Overview

We seek to identify and generalize underlying quantitative patterns shared by nominally unrelated complex evolving systems, all the while maintaining an optimism that a general theory of complexity is within reach.

Complex systems science is an effort to discern and theorize common patterns in complex systems from multiple scientific perspectives. Many scientific disciplines are already associated with powerful models and theories: in biology, for example, there is the theory of evolution; in economics, there is utility maximization and game theory; and in engineering mathematics, there is Alan Turing’s theory of computation.

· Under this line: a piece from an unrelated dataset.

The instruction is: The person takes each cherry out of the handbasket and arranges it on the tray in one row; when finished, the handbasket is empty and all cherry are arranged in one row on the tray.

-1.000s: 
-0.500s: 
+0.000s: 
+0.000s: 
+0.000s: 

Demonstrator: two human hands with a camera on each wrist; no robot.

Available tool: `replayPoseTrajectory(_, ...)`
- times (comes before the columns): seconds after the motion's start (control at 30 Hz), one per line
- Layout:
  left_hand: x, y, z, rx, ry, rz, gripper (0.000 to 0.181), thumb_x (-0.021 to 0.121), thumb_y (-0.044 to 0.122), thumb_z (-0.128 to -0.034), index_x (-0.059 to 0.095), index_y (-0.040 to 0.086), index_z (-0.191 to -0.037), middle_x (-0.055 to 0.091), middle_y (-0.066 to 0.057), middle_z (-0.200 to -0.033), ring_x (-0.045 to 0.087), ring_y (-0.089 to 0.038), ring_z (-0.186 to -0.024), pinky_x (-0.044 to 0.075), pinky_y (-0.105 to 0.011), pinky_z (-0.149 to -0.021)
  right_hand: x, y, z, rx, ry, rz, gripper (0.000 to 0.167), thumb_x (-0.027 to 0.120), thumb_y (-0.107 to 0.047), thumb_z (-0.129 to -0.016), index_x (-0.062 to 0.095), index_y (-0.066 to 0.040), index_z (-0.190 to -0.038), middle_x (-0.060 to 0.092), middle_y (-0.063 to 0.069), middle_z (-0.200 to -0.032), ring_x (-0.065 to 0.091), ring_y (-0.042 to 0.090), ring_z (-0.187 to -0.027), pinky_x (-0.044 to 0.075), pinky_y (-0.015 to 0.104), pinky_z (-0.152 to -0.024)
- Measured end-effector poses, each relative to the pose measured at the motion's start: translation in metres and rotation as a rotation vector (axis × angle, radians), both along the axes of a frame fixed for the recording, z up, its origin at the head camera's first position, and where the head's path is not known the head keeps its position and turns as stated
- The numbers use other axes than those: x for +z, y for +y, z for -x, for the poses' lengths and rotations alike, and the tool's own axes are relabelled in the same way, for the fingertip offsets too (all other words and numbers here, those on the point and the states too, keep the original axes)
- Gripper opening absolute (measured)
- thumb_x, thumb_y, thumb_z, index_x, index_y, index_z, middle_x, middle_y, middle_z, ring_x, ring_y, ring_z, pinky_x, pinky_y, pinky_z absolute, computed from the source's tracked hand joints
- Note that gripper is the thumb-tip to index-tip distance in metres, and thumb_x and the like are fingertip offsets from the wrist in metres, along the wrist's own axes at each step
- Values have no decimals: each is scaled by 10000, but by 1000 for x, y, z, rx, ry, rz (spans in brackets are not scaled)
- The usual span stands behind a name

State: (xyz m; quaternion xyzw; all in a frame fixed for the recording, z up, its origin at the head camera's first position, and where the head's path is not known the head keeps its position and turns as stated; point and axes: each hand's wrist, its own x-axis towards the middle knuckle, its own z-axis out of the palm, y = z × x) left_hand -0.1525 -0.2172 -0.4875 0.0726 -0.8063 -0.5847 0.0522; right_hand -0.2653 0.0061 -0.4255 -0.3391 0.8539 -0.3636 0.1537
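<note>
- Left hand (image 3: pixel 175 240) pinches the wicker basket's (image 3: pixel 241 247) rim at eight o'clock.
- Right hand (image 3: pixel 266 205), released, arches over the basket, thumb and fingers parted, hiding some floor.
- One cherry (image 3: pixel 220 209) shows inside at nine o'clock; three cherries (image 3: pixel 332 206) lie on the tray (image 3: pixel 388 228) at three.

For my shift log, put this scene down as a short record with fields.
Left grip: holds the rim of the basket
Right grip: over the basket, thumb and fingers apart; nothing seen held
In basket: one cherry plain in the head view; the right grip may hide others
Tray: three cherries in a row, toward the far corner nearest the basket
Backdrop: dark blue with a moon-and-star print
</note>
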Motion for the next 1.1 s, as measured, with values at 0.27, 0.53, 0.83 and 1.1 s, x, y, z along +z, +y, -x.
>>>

Complexity seeks to connect and generalize these theories, to find explanatory and predictive frameworks that allow us to, for example, describe biological mechanisms in computational terms or social structures in energetic terms. For the last three decades we have been steadily surveying the landscape of complex phenomena, and along the way we have found encouraging similarities between nominally unrelated complex systems. In applying quantitative methods across disciplines, we’ve developed a broadly useful toolkit for revealing the underlying quantitative order in evolving complex systems.

The now-firmly established field of network science, for example, forged in studies of the dynamics of human social relationships, has been generalized for the quantitative analysis of nearly any interacting, evolving system—from the food webs in ecosystems to the metabolic chemical reactions that precipitated Earth’s first living thing. A theoretic framework from biology known as allometric scaling has been extended to quantitative theories of cities and urbanization. Agent-based computational models refined for studying the spread of disease—in which many thousands of individual computer programs interact with each other in highly contingent webs of decision making—are today rapidly and decisively redefining economic theory.

As we continue our search for order in complex phenomena—holding to optimism that a general theory of complexity is within reach—we are identifying and generalizing quantitative approaches from across the scientific landscape to explain and predict the behaviors of many types of complex systems. We relentlessly extend and expand our exploration, relying on cross-disciplinary catalysis, scientific and quantitative rigor, and creative curiosity.